The Kerala State Drugs & Pharmaceuticals Ltd., a Public Sector Undertaking fully owned by the Government of Kerala, ‘has been manufacturing and supplying essential and life saving allopathic medicines to cater to the need of the common patients resorting to Government Hospitals in the State of Kerala’ since 1974. It is self-revealing to analyze how much they are favoured while procuring medicines for the state-owned Kerala State Medical Service Corporation. When the government directly purchased medicine from manufacturers in the past, this public sector unit still had a hope. When government established this particular corporation for procurement of medicine for government, good public sector companies lost all hope. This corporation with its undemocratic bureaucratic haughtiness has been favouring only private companies and has been behaving so from the first. When government directly purchased medicine, there indeed had been corruption by purchasing committees and directors of health services had been charge-sheeted with corruption, but corruption had been comparatively lower and transparency higher when compared with this corporation. It is not illogical to doubt if this corporation was set up to monopolize corruption in drug purchasing in Kerala.
The original news, announcing Kerala government’s decision to enter drug manufacturing field is here, as reported by Pharma Biz.
Kerala Govt. Planning To Set Up Drug Mfg. Units In Public Sector.
By Pharma Biz
Joseph Alexander, New Delhi
Thursday, October 25, 2012
Kerala, which is heavily dependent on other States for medicines, is weighing the options to set up manufacturing plants in the public sector on the lines of the central public sector pharmaceutical manufacturing units to make drugs affordable and accessible.
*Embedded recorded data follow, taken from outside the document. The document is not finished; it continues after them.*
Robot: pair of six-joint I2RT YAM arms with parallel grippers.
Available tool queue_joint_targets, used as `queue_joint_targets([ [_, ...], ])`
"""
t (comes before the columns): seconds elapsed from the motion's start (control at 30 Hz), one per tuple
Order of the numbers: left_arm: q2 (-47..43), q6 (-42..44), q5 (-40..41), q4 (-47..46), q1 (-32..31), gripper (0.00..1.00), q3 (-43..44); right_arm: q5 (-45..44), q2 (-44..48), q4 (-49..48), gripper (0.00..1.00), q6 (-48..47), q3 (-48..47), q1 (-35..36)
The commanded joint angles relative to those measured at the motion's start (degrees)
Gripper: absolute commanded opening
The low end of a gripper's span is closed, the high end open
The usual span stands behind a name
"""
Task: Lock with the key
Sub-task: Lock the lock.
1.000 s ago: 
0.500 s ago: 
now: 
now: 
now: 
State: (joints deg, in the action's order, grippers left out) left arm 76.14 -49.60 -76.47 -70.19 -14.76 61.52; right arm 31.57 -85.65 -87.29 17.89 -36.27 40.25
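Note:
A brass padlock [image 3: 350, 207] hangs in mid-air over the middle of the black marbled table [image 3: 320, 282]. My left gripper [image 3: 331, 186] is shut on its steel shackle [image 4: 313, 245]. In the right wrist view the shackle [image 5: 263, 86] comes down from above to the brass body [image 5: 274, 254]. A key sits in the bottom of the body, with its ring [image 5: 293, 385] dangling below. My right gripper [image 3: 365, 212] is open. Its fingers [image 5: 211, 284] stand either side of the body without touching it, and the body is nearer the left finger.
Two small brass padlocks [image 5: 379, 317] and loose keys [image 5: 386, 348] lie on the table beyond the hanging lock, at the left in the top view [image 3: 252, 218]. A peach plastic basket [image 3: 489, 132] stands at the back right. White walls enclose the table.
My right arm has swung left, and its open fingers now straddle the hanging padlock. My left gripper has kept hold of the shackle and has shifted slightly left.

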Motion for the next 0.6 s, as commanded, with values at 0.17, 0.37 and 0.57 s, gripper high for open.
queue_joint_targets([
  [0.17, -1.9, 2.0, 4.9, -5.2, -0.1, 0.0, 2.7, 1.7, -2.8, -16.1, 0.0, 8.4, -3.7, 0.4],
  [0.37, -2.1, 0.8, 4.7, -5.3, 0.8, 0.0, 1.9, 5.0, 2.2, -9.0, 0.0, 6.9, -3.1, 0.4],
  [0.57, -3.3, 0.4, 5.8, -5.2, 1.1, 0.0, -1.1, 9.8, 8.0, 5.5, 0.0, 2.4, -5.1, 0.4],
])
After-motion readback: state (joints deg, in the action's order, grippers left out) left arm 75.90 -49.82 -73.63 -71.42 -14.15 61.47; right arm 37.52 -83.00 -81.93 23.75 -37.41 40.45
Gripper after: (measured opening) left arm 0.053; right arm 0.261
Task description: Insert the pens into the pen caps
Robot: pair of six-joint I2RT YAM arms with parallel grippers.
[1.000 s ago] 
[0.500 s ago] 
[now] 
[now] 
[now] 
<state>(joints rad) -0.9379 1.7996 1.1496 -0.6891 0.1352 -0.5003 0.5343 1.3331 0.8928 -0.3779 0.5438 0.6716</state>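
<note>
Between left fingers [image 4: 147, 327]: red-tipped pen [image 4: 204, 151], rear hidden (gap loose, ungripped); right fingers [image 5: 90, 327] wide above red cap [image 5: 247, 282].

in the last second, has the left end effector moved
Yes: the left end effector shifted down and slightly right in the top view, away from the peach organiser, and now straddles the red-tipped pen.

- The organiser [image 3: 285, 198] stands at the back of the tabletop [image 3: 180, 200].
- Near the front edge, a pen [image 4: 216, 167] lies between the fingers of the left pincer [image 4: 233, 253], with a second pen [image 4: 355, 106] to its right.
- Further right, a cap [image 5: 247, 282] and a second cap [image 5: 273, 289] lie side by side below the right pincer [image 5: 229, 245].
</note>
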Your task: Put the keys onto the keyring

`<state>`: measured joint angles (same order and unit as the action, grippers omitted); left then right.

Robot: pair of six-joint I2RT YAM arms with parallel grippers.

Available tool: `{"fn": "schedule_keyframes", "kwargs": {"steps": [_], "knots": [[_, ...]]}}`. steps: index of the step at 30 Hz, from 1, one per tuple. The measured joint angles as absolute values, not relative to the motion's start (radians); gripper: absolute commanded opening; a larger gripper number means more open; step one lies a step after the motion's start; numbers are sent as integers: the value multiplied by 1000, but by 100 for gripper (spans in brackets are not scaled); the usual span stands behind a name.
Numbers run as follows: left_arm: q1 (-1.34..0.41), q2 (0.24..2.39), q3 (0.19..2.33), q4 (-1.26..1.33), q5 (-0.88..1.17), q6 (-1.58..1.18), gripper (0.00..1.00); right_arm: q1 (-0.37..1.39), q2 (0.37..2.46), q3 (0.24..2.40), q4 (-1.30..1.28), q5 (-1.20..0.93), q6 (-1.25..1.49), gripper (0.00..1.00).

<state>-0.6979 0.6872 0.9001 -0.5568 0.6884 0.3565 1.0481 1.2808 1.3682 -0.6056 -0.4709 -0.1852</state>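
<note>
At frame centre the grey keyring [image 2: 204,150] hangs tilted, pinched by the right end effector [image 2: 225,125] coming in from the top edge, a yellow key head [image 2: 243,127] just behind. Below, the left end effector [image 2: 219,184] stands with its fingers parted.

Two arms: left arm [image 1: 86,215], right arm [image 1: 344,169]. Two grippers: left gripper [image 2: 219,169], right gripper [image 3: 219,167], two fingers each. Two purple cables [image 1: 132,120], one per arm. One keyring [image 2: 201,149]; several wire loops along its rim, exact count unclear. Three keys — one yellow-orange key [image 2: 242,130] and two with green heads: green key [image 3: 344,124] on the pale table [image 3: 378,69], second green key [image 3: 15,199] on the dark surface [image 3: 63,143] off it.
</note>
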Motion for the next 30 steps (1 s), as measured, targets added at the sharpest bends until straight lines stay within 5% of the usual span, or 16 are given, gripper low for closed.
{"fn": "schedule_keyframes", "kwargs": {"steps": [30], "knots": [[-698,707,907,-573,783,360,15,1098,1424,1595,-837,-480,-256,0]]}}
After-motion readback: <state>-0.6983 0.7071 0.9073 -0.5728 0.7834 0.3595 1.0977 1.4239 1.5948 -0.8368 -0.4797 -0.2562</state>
Kerala which accounts for more than 10 per cent of the national consumption of medicines has only a few manufacturing units to cater to the demand. Out of the 10,000 licensed manufacturing units in the country, the State may have only a few dozens of units, making it almost fully dependent on the other States, a senior official of the State Health Department told Pharma Biz.
“The Government is considering a proposal for setting up drug manufacturing plants in the public sector to make drugs affordable. Detailed modalities were being worked out and feasibility studies were being done. The working and profitability of the central public sector manufacturing units were also being examined to work out a model for the State,” he said.
The State also is weighing options like going for public-private partnership model. The objective is to make available quality healthcare to all at affordable costs, he said, adding that the State has already taken a number of initiatives to bring down the prices of medicines.
“We have a better distribution system with State-run stores to make affordable the drugs. However, the main problem now is the supply side and many were advocating the entry of the government to produce the medicines,” he said.
Referring to the Clinical Establishment Act which was already implemented by many States following the passage of the Bill by the Union Government, he said the State has initiated steps to formulate laws and adopt the same in the State with a view to improving the quality of care to patients by regulating hospitals and laboratories.